◆ **WORK TO COMPLETE**: Print the first line of the data below and every one after it, through the line containing "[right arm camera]", exactly as written.

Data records
|---|
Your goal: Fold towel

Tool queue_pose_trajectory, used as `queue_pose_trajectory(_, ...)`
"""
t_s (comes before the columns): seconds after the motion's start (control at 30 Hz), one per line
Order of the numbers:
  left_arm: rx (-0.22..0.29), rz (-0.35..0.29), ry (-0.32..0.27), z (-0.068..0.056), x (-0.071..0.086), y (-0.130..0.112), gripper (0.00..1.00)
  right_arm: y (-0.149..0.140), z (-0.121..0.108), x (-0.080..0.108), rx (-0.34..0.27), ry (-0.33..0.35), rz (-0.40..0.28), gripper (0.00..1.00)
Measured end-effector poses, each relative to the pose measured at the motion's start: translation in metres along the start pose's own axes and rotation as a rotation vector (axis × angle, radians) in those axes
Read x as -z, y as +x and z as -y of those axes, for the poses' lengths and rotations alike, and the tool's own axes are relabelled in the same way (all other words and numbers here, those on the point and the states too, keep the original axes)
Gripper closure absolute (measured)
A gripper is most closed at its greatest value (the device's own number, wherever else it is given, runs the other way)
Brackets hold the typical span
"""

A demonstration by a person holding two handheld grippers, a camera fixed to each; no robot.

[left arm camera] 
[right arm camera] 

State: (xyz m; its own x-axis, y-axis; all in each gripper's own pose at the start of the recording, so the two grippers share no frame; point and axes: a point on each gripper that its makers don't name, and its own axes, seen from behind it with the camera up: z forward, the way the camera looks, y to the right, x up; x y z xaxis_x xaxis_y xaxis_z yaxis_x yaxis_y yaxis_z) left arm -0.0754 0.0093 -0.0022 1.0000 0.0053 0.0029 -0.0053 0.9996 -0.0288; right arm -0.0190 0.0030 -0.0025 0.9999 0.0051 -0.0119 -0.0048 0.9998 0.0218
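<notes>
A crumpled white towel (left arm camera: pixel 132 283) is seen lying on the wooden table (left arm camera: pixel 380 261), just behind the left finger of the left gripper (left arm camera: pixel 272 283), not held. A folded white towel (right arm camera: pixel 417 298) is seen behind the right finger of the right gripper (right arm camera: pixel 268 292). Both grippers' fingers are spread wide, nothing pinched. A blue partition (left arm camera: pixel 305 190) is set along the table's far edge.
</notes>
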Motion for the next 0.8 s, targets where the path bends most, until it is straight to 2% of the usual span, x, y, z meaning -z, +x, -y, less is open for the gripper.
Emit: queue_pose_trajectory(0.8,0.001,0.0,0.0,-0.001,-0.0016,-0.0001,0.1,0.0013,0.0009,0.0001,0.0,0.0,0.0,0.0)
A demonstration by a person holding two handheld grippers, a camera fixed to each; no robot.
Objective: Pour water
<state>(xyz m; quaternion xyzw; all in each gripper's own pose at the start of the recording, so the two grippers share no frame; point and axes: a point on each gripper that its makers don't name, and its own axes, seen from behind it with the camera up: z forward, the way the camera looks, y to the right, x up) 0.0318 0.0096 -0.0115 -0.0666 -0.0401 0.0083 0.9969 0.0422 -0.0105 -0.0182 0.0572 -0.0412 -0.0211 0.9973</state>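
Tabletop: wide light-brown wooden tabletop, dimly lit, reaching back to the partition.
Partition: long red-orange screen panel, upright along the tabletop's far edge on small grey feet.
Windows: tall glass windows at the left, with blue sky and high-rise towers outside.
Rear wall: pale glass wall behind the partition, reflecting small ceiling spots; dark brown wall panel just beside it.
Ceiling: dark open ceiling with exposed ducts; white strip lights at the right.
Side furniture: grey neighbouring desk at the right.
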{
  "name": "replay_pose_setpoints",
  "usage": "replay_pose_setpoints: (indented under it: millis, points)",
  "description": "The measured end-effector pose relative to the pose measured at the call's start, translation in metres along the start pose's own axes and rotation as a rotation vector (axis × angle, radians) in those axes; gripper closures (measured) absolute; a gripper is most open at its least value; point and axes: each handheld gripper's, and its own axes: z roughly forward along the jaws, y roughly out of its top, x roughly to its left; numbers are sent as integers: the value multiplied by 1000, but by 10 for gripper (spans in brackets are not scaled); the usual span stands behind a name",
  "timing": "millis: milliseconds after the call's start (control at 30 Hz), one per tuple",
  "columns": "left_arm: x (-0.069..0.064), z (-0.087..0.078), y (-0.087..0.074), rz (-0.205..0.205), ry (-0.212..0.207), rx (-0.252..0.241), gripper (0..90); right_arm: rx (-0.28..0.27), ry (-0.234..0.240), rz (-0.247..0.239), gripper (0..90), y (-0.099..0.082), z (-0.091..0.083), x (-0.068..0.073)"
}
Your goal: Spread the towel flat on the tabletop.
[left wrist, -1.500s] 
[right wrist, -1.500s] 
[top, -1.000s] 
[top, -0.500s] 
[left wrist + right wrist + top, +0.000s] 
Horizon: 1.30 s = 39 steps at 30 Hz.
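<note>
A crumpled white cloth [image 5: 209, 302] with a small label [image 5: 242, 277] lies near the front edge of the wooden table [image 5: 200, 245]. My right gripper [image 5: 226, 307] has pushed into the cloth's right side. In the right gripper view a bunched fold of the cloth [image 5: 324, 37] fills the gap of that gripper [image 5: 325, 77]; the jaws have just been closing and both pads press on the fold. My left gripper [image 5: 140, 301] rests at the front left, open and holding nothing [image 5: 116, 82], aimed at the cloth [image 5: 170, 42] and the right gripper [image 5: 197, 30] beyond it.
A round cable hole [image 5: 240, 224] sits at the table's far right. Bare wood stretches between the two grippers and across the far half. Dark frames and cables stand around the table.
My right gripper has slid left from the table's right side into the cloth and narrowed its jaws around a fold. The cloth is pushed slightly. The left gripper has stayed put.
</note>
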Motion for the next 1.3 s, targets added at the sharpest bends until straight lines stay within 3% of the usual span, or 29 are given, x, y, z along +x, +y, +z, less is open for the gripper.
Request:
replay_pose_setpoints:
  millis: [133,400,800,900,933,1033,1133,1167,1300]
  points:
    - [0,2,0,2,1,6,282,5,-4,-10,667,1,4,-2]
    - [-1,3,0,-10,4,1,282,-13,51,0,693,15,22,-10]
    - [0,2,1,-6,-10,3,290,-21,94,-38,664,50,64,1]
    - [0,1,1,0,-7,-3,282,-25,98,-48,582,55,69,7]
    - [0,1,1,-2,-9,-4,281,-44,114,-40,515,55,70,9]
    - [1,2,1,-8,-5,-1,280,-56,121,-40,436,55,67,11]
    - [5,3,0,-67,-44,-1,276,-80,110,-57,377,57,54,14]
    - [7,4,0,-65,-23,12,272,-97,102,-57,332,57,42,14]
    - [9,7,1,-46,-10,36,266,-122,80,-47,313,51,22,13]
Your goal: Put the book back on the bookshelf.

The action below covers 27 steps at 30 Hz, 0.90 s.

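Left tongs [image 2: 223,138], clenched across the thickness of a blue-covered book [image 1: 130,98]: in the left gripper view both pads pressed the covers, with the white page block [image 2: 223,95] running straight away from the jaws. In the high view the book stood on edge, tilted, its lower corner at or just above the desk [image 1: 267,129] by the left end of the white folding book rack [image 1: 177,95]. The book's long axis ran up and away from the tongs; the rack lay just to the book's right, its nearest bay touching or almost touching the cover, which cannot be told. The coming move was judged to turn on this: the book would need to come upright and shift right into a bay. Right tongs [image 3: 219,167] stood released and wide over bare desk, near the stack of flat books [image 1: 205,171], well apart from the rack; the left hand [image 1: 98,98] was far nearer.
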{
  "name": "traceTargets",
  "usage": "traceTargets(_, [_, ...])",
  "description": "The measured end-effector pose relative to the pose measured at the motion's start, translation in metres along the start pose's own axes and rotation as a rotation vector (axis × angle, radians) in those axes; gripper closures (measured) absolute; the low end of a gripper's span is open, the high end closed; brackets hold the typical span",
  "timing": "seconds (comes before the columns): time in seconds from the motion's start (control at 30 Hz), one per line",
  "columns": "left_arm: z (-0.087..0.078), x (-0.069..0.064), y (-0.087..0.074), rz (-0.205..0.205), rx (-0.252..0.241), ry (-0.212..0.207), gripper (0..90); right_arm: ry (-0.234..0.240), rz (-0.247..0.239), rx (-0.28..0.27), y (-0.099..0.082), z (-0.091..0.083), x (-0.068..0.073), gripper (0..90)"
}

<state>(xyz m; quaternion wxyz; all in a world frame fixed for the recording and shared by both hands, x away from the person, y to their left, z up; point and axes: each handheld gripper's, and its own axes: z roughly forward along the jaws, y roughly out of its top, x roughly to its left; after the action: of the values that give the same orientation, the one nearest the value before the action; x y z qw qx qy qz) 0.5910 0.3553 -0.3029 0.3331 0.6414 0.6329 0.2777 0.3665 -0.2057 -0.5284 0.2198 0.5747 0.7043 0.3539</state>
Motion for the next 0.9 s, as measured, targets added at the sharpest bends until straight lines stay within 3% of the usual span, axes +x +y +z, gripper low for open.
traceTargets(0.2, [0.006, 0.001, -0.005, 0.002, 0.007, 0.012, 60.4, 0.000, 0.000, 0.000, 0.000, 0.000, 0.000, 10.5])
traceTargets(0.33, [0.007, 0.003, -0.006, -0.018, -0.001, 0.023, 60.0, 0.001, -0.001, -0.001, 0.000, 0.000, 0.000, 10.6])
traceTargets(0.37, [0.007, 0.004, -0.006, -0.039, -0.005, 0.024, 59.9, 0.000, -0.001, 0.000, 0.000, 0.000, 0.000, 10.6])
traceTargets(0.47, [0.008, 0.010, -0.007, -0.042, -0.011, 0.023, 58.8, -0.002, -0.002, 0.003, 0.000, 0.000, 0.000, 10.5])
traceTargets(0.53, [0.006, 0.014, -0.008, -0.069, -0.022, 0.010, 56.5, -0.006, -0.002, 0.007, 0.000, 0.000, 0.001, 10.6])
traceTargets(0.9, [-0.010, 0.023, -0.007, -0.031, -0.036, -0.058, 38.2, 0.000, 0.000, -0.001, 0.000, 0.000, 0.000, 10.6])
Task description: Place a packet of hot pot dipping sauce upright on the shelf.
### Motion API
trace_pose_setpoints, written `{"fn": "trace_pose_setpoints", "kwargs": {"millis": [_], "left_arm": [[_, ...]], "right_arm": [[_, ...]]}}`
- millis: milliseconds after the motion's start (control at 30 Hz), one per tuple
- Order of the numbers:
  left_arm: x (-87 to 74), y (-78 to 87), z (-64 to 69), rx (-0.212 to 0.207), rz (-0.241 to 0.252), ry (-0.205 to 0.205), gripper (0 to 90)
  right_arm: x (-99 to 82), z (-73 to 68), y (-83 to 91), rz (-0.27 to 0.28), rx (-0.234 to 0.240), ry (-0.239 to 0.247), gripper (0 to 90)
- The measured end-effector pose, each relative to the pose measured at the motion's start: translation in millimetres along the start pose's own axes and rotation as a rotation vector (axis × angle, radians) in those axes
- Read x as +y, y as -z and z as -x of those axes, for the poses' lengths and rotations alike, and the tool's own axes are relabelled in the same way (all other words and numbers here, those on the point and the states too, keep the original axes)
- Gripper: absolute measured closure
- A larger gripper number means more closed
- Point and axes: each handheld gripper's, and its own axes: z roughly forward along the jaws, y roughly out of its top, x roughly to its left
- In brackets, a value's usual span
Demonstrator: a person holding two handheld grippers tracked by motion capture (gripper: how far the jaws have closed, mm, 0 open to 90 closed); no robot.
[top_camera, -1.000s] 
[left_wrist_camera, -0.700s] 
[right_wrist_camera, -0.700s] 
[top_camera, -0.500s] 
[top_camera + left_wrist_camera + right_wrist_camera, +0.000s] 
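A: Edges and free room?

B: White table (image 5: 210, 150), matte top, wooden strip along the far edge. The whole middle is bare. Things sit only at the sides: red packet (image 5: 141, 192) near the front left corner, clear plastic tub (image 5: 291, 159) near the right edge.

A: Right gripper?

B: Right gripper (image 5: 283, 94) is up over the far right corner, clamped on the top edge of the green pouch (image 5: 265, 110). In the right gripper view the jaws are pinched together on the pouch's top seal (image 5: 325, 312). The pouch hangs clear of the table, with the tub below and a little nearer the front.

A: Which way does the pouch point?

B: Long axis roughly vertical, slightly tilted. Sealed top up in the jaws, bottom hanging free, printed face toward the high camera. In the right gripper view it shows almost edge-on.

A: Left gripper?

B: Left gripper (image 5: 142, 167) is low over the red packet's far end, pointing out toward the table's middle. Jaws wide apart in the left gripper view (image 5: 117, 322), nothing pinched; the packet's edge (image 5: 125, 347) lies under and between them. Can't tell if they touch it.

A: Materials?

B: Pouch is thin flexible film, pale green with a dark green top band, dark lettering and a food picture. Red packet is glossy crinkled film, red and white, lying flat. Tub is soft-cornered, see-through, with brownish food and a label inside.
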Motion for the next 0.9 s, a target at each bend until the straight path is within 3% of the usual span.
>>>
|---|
◆ **SOLUTION TO THE PROBLEM**:
Your goal: Fold towel

Tool queue_pose_trajectory, used as `queue_pose_trajectory(_, ...)`
"""
t_s (comes before the columns): seconds after the motion's start (control at 30 Hz), one per line
Order of the numbers:
  left_arm: rx (-0.22..0.29), rz (-0.35..0.29), ry (-0.32..0.27), z (-0.068..0.056), x (-0.071..0.086), y (-0.130..0.112), gripper (0.00..1.00)
  right_arm: y (-0.149..0.140), z (-0.121..0.108), x (-0.080..0.108), rx (-0.34..0.27), ry (-0.33..0.35), rz (-0.40..0.28), gripper (0.00..1.00)
Measured end-effector poses, each relative to the pose measured at the motion's start: translation in metres along the start pose's own axes and rotation as a rotation vector (axis × angle, radians) in those axes
Read x as -z, y as +x and z as -y of those axes, for the poses' lengths and rotations alike, and the tool's own axes are relabelled in the same way (all other words and numbers here, those on the point and the states too, keep the original axes)
Gripper closure absolute (measured)
A gripper is most closed at its greatest value (the device's own number, wherever else it is given, runs the other way)
Brackets hold the typical span
"""

A demonstration by a person holding two handheld grippers, a camera fixed to each; no robot.

[left arm camera] 
[right arm camera] 

Nothing else belongs in this output.